Note the real increase in taxes is a far cry from the $10,000 that people were claiming.


#1036

I could quibble with the numbers (my stipend was 18K not 30K in 2013-15) but more saliently, admission to STEM grad school is competitive (if the program is worth anything). There are plenty of foreign students who will be more than willing to eat even a 6K increase in taxes, I doubt there will be a decrease in applications for seats. What I think will happen is that stipends will stay where they are, and foreign students will replace American students.


#1037

And why is this a good thing? It’s not as if we’re the most opened armed country to foreigners, brown ones, right now, and we should be teaching American students too.


#1038

I don’t think it’s a good thing?

EDIT: I agree we should be teaching American students. I think what I’m predicting as a demographic shift in grad school attendance was an intended effect to the tax reform. That was in my first post in the thread. :) I think it was intended because I think the Repubs would like Brian Rubinesque serfdom.


#1039

Well it didn’t seem like you were posing the outcome negatively.

I think it would be a complete disaster if we filled our graduate programs with nothing for foreign students on Visas who could very likely take their new found knowledge and just leave with it. I mean I think there is a lot of bullshit around work visas and this idea that there are no homegrown applicants who can and will fill various jobs, here’s looking at you Disney, but there is no better way than to ensure that happens by making graduate school not obtainable for anyone but the rich American students and foreign students.


#1040

My experience at harvard so far has been that we retain a ton of our talent. Last week I was at a birthday party for someone, and people went around the room talking about their citizenship tests. I was in the minority, in that I’m a natural born citizen…but everyone there was a citizen of the US.

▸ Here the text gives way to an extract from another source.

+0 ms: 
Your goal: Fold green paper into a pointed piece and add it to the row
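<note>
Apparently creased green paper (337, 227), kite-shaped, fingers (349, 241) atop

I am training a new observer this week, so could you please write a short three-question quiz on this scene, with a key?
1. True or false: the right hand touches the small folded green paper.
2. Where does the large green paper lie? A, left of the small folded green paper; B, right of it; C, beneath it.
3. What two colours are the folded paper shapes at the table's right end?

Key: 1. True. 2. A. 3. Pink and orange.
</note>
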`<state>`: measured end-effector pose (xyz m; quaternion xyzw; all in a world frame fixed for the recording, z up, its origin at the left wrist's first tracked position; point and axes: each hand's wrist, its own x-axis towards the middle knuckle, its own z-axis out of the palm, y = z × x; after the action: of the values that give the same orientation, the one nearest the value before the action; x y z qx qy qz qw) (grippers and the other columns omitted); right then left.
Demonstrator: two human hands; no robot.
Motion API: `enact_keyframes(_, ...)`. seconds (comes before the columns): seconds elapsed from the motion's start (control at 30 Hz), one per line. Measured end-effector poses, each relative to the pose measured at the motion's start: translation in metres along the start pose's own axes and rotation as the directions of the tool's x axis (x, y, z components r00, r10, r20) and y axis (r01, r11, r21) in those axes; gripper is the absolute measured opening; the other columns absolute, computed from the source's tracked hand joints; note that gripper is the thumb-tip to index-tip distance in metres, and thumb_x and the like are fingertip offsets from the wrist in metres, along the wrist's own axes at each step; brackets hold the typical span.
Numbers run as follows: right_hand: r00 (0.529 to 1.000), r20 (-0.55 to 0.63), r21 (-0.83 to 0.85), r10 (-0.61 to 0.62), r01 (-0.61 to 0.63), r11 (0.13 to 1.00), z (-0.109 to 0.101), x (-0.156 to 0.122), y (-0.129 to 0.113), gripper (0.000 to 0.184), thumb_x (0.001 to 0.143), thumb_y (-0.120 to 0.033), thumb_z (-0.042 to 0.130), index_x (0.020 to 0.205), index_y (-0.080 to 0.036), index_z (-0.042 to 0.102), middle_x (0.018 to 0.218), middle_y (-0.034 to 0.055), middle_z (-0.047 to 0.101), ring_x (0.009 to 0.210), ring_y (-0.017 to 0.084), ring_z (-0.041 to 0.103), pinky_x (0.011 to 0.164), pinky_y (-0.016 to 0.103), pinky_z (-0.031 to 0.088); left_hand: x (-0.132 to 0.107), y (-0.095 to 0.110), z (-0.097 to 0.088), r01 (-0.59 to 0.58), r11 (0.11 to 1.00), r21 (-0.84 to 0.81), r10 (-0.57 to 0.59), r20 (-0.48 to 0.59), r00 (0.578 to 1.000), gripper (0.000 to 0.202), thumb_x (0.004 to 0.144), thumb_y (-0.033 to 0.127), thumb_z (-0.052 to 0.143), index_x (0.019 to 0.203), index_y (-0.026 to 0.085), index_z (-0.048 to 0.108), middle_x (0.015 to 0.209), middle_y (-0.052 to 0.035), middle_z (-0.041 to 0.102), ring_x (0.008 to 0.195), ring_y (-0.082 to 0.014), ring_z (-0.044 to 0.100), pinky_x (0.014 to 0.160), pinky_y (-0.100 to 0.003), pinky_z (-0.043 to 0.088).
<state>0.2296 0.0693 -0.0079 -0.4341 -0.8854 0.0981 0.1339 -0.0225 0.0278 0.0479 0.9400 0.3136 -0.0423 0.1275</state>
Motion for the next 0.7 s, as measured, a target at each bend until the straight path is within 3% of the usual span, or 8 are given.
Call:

A lot of people come here, and stay here.


#1041

I agree - higher education and job prospects are strong drivers for highly educated immigrants.

Re: the graduate stipend, in a way this kicks the question of graduate level teaching back to the schools. I think what’s most likely is that the moneyed schools will increase pay to keep the pay semi-competitive (although it’s not like graduate assistants get paid all that much to begin with) to make up for the tax difference while others will keep it as is.

It will likely concentrate research talent even more to schools with large endowments but this is a trend that’s been going on for the past 30 years so par the course.


#1042

I’d be remiss to not point this out as well, though I’m not in the know as to how this effects things (but one of the early organizers is in my lab, so hopefully I’ll have a chance to chat with her soon.)

http://harvardgradunion.org/


#1043

My general belief is that most employers who get unionize deserve it. I think for most universities, tenured facility and administrators get treated well and everybody else gets treated like crap and so they richly deserve their union.


#1044

“I think not having the estate tax recognizes the people that are investing,” Grassley said, “as opposed to those that are just spending every darn penny they have, whether it’s on booze or women or movies.”


#1045

If farms were an issue they could make an exemption for them. But they’ve never been an issue, just an excuse. Every farmer knows it.

Now at one time, it was a bit of an issue, but rather than fix that issue, they just raised the limit for everyone, because the farmers were never the people they have a fuck about.


#1046

If they made farmers exempt, watch the scramble as billionaires buy farms.


#1047

“I think not having the estate tax recognizes the people that are investing,” Grassley said, then he didn’t say: “as opposed to those that are just spending every darn penny they have, whether it’s on food or rent or clothes.”